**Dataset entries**
####
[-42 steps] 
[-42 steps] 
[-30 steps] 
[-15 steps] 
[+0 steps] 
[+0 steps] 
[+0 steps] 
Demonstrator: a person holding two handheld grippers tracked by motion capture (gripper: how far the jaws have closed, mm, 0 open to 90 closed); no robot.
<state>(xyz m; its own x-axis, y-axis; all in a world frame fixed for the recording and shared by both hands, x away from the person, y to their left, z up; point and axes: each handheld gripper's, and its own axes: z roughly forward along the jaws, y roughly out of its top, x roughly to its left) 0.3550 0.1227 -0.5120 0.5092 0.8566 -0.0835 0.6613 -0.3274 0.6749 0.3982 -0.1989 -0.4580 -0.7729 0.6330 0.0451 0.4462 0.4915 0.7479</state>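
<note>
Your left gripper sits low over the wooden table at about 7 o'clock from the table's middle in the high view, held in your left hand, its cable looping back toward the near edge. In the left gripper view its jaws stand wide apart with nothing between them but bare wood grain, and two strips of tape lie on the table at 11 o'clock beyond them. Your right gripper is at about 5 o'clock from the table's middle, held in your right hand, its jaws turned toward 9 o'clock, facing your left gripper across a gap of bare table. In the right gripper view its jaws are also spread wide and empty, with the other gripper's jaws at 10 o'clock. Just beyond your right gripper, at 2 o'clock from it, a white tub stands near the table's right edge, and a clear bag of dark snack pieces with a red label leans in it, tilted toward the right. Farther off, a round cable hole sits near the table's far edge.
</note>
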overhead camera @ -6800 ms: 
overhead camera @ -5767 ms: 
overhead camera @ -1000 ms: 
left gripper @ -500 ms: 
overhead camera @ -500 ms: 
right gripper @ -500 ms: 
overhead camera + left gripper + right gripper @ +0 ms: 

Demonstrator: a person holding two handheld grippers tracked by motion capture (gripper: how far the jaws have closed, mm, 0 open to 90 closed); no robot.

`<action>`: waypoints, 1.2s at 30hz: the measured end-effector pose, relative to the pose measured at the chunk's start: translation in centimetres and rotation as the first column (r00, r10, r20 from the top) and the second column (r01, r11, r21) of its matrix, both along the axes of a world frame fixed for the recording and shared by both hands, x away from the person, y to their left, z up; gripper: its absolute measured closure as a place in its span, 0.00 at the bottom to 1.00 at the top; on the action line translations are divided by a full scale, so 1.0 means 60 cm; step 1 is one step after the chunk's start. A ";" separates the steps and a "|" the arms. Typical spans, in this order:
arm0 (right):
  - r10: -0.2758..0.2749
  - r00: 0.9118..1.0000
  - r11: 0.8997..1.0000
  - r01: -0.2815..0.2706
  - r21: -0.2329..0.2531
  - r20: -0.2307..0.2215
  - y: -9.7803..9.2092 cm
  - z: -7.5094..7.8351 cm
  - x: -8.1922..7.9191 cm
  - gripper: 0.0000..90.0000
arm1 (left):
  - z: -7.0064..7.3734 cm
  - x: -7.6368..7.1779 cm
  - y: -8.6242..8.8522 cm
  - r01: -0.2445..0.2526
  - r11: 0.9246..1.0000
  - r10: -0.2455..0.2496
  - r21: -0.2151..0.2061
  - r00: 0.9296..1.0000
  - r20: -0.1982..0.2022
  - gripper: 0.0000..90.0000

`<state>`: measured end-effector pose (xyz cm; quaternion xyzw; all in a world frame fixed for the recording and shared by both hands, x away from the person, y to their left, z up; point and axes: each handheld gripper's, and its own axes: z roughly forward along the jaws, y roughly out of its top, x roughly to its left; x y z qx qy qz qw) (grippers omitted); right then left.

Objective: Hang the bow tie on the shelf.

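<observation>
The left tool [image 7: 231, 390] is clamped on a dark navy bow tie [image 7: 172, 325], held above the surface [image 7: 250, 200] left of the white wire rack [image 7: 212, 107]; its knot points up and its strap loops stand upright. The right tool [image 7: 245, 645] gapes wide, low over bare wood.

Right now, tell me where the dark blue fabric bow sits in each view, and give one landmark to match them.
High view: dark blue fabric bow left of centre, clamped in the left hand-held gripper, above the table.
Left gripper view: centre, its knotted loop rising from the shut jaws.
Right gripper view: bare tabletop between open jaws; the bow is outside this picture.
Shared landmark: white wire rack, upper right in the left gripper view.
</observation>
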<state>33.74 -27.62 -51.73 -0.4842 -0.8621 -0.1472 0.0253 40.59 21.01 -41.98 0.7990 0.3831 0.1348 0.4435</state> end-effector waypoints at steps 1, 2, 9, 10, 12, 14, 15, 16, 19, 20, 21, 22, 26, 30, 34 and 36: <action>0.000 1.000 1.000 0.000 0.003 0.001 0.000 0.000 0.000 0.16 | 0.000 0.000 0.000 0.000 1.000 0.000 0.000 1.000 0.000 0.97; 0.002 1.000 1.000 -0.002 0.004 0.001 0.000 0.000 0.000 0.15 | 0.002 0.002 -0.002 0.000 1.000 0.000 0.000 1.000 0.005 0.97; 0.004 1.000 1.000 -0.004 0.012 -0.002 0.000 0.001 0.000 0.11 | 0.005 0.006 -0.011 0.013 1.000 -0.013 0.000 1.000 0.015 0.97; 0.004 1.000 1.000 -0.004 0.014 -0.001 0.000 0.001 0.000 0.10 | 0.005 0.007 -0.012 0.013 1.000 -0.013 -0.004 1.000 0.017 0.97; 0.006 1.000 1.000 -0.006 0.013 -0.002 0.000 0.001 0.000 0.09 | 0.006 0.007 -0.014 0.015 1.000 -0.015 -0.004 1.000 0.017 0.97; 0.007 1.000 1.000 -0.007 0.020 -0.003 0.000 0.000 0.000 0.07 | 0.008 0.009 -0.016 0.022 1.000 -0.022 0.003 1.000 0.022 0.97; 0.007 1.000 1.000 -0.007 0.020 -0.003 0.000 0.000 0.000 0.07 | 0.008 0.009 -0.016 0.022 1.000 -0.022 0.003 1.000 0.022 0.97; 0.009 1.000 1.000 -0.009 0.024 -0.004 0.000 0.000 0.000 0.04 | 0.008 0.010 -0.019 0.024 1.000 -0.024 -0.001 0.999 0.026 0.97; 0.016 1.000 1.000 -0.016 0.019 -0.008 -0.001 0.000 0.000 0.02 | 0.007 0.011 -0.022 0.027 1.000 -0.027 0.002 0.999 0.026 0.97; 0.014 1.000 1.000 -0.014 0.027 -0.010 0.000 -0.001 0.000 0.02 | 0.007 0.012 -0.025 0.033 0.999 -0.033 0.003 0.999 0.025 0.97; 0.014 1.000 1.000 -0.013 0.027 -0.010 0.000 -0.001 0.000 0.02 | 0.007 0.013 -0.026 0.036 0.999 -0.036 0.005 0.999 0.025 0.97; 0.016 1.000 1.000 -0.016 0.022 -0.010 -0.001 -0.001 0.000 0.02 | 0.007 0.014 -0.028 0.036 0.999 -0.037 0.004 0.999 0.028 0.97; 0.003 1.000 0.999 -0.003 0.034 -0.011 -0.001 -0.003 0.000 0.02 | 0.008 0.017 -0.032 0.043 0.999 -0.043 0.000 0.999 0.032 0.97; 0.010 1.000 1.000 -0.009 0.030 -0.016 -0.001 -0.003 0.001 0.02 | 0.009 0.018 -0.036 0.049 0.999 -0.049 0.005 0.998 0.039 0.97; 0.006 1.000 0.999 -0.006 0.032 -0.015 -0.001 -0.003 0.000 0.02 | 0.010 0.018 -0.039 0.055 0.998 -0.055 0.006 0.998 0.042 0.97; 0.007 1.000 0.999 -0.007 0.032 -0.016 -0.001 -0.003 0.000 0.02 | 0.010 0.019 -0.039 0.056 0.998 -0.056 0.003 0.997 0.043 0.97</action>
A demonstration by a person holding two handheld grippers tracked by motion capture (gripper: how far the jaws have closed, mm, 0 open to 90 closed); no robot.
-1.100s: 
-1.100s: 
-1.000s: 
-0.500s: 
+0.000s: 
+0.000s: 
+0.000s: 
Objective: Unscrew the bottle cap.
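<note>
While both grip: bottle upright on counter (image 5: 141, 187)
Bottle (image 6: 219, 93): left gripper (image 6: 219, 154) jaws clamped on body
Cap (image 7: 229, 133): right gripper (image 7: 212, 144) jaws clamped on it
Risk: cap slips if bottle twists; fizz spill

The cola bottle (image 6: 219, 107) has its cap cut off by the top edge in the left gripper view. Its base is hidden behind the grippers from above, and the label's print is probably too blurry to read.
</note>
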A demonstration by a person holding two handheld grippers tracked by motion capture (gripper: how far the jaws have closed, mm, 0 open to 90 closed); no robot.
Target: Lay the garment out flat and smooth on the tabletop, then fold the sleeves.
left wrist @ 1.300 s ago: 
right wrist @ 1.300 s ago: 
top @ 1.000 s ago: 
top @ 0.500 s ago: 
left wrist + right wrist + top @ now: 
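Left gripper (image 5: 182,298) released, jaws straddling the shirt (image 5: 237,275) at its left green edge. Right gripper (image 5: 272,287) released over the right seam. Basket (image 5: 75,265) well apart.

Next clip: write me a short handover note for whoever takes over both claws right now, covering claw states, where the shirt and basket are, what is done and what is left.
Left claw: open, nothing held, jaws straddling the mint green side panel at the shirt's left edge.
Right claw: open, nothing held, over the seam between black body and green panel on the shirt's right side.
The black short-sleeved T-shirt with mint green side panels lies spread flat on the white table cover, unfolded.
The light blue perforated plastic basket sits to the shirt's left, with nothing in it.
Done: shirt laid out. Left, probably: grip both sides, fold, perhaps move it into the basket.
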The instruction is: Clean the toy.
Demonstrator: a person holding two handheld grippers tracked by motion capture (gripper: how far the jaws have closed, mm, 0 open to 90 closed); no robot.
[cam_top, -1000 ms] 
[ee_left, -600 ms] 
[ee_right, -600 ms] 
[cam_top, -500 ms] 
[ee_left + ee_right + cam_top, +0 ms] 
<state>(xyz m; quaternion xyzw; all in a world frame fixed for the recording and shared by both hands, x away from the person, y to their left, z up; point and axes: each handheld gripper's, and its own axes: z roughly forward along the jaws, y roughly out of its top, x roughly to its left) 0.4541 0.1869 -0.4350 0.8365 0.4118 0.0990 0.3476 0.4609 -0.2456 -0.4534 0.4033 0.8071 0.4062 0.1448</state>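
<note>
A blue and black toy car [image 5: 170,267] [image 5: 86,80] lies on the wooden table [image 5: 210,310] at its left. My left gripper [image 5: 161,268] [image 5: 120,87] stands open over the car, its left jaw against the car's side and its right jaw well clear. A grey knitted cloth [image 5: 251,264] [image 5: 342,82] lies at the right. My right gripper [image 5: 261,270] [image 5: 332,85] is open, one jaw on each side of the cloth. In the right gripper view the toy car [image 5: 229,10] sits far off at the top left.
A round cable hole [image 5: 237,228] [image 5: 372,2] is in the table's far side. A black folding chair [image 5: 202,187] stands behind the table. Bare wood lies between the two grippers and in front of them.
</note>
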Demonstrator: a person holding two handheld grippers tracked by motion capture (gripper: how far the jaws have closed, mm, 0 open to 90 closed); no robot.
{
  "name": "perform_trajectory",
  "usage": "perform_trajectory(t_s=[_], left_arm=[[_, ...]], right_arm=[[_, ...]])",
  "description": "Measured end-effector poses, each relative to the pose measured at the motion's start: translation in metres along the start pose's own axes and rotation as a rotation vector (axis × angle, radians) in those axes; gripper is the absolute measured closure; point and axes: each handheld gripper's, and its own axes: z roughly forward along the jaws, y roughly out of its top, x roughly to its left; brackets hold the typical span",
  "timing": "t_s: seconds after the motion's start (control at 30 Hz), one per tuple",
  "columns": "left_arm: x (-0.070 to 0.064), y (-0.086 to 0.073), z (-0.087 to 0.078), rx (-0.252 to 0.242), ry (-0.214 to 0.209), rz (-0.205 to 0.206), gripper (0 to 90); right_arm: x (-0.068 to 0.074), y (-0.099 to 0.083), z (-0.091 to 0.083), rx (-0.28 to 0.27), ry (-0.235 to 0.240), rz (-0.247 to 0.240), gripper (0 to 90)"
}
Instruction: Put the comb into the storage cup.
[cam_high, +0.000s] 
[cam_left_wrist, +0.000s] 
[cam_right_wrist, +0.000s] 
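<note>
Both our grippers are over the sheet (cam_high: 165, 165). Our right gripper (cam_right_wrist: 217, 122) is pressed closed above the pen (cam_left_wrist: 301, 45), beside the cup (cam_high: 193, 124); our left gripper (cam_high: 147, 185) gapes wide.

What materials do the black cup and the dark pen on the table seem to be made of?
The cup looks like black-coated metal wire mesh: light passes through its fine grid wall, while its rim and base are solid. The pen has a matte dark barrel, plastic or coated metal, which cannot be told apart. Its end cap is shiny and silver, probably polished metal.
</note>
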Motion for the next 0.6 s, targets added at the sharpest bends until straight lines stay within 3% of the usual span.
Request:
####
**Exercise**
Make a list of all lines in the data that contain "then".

**Reply**
`<state>`: measured end-effector pose (xyz cm; quaternion xyzw; all in a world frame fixed for the recording and shared by both hands, x away from the person, y to their left, z up; point and axes: each handheld gripper's, and its own axes: z roughly forward along the jaws, y roughly out of its top, x roughly to its left; x y z qx qy qz qw) (grippers omitted); right then left.
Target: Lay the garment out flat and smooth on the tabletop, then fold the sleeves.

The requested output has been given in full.